To oversee all of the Administration’s food safety efforts, the President created the Federal Food Safety Working Group, led by our two departments. Partner agencies include the FDA and CDC.
We’re pleased to say that the Working Group’s just released Report shows that this Administration has delivered substantial results in the area of food safety. These include stricter standards to prevent contamination of food with dangerous bacteria, stronger surveillance to detect contamination problems earlier, and more rapid response to illness outbreaks.
FSIS announced tougher and new standards to prevent as many as 25,000 illnesses annually from Salmonella and Campylobacter. FSIS will soon prohibit any raw ground beef found to contain six additional types of E. coli bacteria from being sold to consumers, preventing additional illnesses and deaths.
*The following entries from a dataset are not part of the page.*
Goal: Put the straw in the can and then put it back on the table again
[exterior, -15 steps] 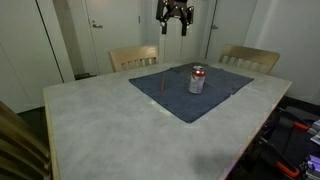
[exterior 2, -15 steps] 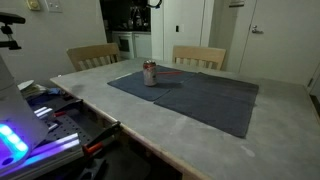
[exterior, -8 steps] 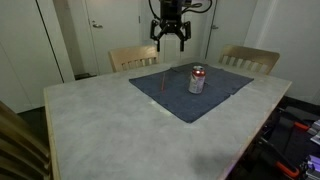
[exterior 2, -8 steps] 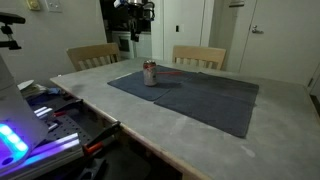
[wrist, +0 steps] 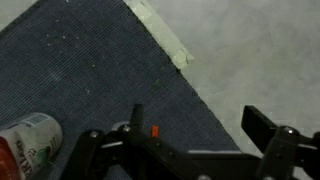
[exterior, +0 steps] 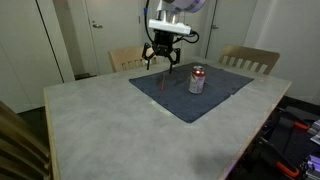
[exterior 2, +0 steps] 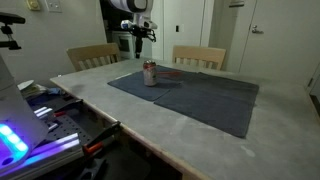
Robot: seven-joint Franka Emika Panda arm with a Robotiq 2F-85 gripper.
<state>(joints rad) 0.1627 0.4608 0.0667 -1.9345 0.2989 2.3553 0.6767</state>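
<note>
The silver can (exterior: pixel 197 79) with red markings stands upright on the dark blue mat (exterior: pixel 215 95); it also shows in the other exterior view (exterior 2: pixel 150 72) and at the wrist view's lower left (wrist: pixel 28 146). The thin red-orange straw (exterior: pixel 160 85) lies flat on the mat left of the can; only a short bit of it (wrist: pixel 155 130) shows in the wrist view, by the left finger. My gripper (exterior: pixel 162 58) hangs open and empty above the mat's far corner, over the straw; it also shows in an exterior view (exterior 2: pixel 137 34) and in the wrist view (wrist: pixel 200 125).
The pale marbled table (exterior: pixel 110 130) surrounds the mat. Two wooden chairs (exterior: pixel 133 57) (exterior: pixel 250 59) stand at its far side. A strip of pale tape (wrist: pixel 160 30) lies along the mat's edge. Equipment with cables (exterior 2: pixel 40 115) sits beside the table.
My gripper has come down from high near the back doors and moved toward the mat's far corner, staying open. The can and straw have not moved.
</note>
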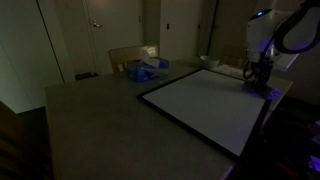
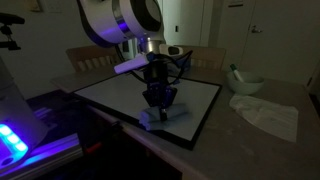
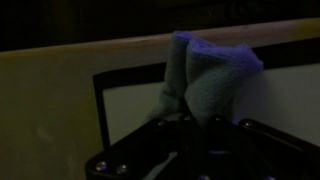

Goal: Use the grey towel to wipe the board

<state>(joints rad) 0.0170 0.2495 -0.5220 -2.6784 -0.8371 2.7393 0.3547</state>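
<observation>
A white board with a dark frame (image 1: 205, 103) lies flat on the table and shows in both exterior views (image 2: 110, 90). My gripper (image 2: 158, 98) points down over the board's near corner and is shut on the grey towel (image 2: 166, 114), which is bunched against the board surface. In an exterior view the gripper (image 1: 262, 80) stands at the board's far right corner. In the wrist view the grey towel (image 3: 208, 72) sticks out from between the fingers, over the board's corner (image 3: 130, 108). The fingertips are hidden in the dark.
A crumpled white cloth (image 2: 268, 116) and a pale bowl (image 2: 246, 82) lie on the table beside the board. A blue bundle (image 1: 147, 70) sits by a chair at the far table edge. The room is very dark.
</observation>
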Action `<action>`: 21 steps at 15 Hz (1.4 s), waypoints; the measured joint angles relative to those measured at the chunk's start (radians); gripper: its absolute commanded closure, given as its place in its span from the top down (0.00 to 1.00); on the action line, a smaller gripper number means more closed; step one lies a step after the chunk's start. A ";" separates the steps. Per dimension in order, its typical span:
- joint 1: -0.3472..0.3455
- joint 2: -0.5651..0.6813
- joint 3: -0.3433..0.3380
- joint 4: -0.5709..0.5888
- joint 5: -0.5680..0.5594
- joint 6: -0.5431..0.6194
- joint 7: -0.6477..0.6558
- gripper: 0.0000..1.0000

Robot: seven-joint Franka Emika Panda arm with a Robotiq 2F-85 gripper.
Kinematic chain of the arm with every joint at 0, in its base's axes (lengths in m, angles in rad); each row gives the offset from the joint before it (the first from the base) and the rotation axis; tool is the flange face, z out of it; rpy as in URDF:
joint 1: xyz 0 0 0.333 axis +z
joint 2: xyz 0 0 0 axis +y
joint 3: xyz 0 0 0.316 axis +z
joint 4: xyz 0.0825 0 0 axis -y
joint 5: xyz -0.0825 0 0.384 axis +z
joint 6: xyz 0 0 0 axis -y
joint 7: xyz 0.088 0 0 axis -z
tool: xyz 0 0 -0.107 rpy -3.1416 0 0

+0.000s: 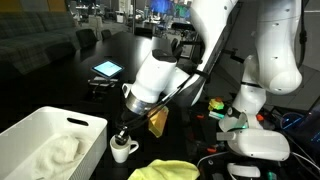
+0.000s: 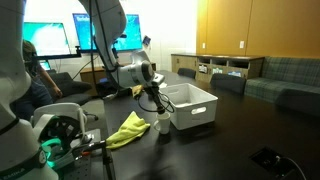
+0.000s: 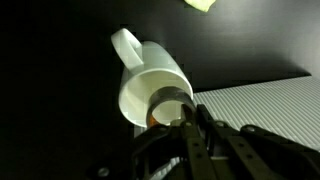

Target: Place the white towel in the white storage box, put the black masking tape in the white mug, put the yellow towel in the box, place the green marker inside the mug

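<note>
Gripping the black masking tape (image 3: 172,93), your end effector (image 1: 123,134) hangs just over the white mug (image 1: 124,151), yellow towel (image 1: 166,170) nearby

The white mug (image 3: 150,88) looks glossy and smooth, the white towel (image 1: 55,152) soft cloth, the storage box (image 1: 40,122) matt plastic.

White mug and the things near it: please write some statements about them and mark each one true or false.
1. The white towel lies inside the white storage box. True.
2. The yellow towel is also in the box. False: it lies outside the box, near the white mug.
3. The gripper is at the mouth of the mug. True.
4. The gripper holds a green marker. False: it holds the black masking tape at the mouth of the mug.
</note>
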 measured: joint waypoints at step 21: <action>-0.036 0.046 0.018 0.037 0.000 -0.004 -0.013 0.37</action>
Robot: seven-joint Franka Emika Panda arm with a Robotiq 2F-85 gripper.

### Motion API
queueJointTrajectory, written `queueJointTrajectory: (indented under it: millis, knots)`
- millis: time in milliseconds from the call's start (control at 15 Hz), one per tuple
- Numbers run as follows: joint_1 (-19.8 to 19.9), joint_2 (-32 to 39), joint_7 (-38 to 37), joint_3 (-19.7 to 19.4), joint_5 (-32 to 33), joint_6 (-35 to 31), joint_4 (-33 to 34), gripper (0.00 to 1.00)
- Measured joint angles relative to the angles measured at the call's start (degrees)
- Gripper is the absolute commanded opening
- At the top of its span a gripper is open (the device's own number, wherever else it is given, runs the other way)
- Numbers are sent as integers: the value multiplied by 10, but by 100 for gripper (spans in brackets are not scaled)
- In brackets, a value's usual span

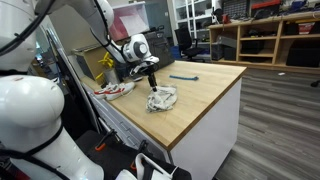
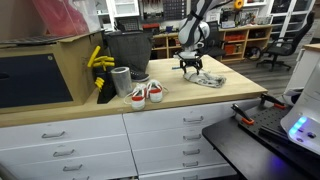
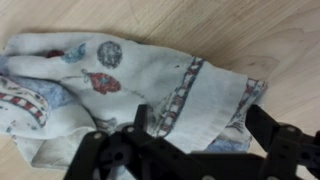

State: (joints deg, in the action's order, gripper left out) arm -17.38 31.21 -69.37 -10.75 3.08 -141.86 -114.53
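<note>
A crumpled white cloth with printed red and blue patterns (image 3: pixel 130 85) lies on the wooden worktop; it shows in both exterior views (image 1: pixel 162 98) (image 2: pixel 207 79). My gripper (image 3: pixel 200 128) hangs just above the cloth with its two black fingers spread apart, one at each side of a fold at the cloth's edge. The fingers hold nothing. In the exterior views the gripper (image 1: pixel 152 82) (image 2: pixel 190 67) points down onto the cloth.
A pair of white and red sneakers (image 2: pixel 146 93) (image 1: pixel 114 89) sits near the worktop's edge. A blue tool (image 1: pixel 184 77) lies farther along the wooden top (image 1: pixel 205 95). A grey cup (image 2: pixel 121 82), a dark bin (image 2: pixel 127 49) and yellow items (image 2: pixel 100 62) stand by the shoes.
</note>
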Motion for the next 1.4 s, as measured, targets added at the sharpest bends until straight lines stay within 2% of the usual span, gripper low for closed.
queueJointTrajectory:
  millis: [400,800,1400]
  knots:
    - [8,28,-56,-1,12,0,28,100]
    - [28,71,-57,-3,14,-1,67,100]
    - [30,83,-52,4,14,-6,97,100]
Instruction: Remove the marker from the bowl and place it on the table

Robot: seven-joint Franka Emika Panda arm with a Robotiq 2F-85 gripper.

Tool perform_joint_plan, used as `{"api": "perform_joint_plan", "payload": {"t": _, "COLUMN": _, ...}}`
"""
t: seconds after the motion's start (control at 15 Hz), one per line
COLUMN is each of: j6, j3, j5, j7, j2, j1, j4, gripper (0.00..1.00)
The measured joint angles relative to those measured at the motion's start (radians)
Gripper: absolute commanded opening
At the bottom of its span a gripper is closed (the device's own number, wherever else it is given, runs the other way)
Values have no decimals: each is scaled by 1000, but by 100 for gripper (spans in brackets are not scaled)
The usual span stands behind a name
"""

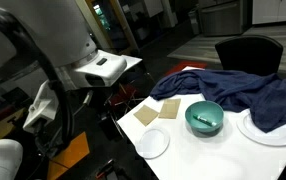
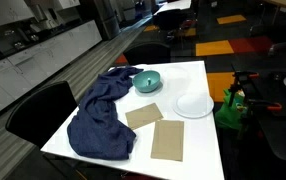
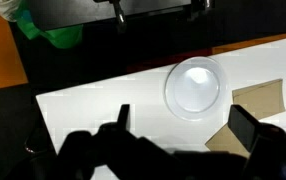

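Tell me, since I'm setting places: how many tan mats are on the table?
2. One tan mat lies next to the blue cloth; the other mat lies beside it, nearer the table edge. The cloth may hide more.

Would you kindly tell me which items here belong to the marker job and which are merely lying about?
Job: teal bowl, marker in it (barely discernible), white table, gripper with fingers apart.
Lying about: blue cloth, tan mats, white plates.

Soft, even indoor light falls from above in both exterior views, and the white table (image 2: pixel 178 80) looks bright, almost washed out. All frames are small and grainy. In the wrist view the fingers (image 3: pixel 245 130) are dark, blurred silhouettes.
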Motion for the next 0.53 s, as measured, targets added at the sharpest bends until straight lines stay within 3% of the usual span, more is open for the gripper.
{"api": "perform_joint_plan", "payload": {"t": 0.53, "j6": 2, "j3": 3, "j5": 6, "j7": 1, "j2": 0, "j1": -1, "j4": 0, "gripper": 100}}
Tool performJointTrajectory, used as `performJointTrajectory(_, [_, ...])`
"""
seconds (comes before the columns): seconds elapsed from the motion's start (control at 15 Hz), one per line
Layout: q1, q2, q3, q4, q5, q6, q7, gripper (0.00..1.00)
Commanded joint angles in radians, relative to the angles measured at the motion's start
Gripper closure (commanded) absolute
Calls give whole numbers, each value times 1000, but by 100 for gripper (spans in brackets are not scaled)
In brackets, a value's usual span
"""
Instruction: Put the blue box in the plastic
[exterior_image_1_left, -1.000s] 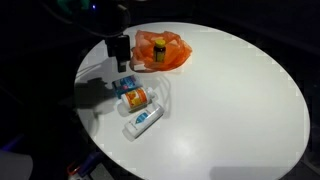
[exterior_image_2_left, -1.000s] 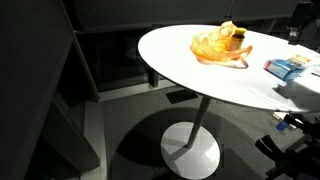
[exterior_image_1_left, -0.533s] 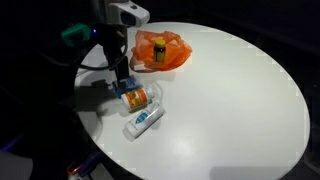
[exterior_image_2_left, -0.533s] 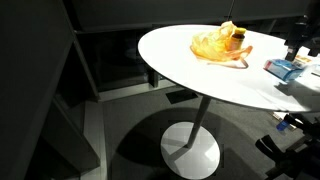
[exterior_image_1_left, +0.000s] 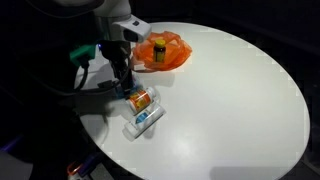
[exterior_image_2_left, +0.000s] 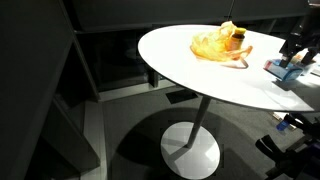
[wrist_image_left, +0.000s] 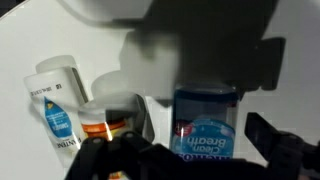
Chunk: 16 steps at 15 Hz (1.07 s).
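The blue box (wrist_image_left: 205, 125) lies flat on the white table, labelled "Clean Breath", directly between my gripper's fingers (wrist_image_left: 200, 150) in the wrist view. The gripper is open and spans the box without closing on it. In an exterior view the gripper (exterior_image_1_left: 124, 88) hangs low over the box at the table's near-left part. In an exterior view the box (exterior_image_2_left: 283, 70) shows at the right edge under the gripper (exterior_image_2_left: 297, 55). The orange plastic bag (exterior_image_1_left: 160, 50) lies open further back with a yellow-capped bottle inside; it also shows in an exterior view (exterior_image_2_left: 222, 45).
An orange-labelled bottle (exterior_image_1_left: 139, 99) and a white blue-labelled tube (exterior_image_1_left: 143, 119) lie right beside the box; both show in the wrist view, the bottle (wrist_image_left: 112, 118) and the tube (wrist_image_left: 55, 105). The round white table (exterior_image_1_left: 240, 110) has its edge close to the box.
The arm has swung in from the back and come down over the blue box. The gripper now straddles it. The objects have not moved.
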<state>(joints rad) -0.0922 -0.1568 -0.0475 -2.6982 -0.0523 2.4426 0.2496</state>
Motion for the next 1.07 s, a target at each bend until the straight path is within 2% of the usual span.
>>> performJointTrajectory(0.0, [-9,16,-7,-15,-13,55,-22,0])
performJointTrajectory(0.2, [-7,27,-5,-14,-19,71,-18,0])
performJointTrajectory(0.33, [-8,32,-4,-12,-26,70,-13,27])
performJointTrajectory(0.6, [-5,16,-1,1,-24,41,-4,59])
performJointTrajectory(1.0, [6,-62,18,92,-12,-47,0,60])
FDA established an egg safety rule that is expected to help prevent 79,000 illnesses and save one billion dollars each year. And its new “Reportable Food Registry” requires the food industry to file electronic reports about food safety problems. The Registry already led to the recall of products that presented a risk of Salmonella.
CDC, along with frontline state and local disease detectives coordinated the response to over 20 outbreaks across states and tracked more than 200 clusters of suspected foodborne illness. Many illnesses were prevented and lives saved by prompt action taken by Colorado and other states during the recent Listeria outbreak.
These are significant accomplishments, but our joint New Year’s resolution is that you’ll see many more great things in 2012. Among these next steps, the FDA intends to further strengthen food safety prevention efforts. We will take even greater strides on this front when the FDA issues proposed rules under the Food Safety Modernization Act.
And we all need to do our part to keep food safe. Keep hands and work surfaces clean. Separate raw meats, eggs and seafood from other foods. Refrigerate any food that should be refrigerated, including pie, within two hours. Don’t use unpasteurized eggs or egg products for any recipe calling for raw eggs, and cook foods to a safe internal temperature. Use a food thermometer to ensure that meat, poultry, and fish achieve a safe internal temperature; turkey and stuffing should both be 165 degrees Fahrenheit.
Make sure food safety is at the top of your holiday list - it’s the best gift you can give those who will gather around your table for the holidays.